» **Task item**
All lines with the word "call" are to be found and copied from the listing.

(Collected material)

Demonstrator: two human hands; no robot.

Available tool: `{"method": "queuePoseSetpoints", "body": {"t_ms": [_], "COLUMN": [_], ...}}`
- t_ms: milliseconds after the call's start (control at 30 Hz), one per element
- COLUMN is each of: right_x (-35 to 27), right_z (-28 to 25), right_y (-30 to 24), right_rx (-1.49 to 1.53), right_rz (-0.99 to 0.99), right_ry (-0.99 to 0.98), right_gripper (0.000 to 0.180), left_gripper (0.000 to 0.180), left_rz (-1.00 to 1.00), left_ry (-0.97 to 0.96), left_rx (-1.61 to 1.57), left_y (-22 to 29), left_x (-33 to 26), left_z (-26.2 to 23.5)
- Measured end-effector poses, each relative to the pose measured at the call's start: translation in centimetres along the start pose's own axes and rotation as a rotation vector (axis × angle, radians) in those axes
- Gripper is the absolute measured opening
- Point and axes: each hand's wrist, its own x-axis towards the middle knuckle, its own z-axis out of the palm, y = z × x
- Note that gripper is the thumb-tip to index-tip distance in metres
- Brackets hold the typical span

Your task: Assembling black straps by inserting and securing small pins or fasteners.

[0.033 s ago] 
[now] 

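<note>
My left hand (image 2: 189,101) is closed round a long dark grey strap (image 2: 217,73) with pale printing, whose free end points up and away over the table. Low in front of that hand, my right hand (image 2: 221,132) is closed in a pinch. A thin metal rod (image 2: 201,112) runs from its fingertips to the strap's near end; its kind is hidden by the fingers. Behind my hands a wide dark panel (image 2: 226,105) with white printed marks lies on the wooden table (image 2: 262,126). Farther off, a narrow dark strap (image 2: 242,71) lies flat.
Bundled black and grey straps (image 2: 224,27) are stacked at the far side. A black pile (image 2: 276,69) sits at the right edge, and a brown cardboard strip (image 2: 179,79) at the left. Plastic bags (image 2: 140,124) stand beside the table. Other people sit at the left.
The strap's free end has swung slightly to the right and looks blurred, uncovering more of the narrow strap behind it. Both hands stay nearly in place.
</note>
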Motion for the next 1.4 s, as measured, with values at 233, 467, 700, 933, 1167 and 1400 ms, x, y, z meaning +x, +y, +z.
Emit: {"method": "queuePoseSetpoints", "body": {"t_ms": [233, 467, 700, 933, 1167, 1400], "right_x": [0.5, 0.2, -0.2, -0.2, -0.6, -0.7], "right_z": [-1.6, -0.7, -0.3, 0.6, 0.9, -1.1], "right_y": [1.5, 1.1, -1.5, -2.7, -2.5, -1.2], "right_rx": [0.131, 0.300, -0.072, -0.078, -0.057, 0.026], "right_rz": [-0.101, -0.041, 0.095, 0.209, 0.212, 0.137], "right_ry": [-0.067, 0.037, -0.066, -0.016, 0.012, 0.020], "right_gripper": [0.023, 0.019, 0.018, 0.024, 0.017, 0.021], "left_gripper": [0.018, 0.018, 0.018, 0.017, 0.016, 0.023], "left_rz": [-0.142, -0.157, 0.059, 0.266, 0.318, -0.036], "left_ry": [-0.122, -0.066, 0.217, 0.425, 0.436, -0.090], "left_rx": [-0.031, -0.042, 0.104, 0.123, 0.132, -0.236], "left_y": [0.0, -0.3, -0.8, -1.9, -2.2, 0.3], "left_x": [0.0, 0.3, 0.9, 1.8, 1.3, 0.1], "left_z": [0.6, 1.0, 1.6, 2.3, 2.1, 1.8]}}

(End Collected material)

» **Finished exercise**
- t_ms: milliseconds after the call's start (control at 30 Hz), one per element
- Measured end-effector poses, each relative to the pose measured at the call's start: translation in centimetres along the start pose's own axes and rotation as a rotation vector (axis × angle, radians) in those axes

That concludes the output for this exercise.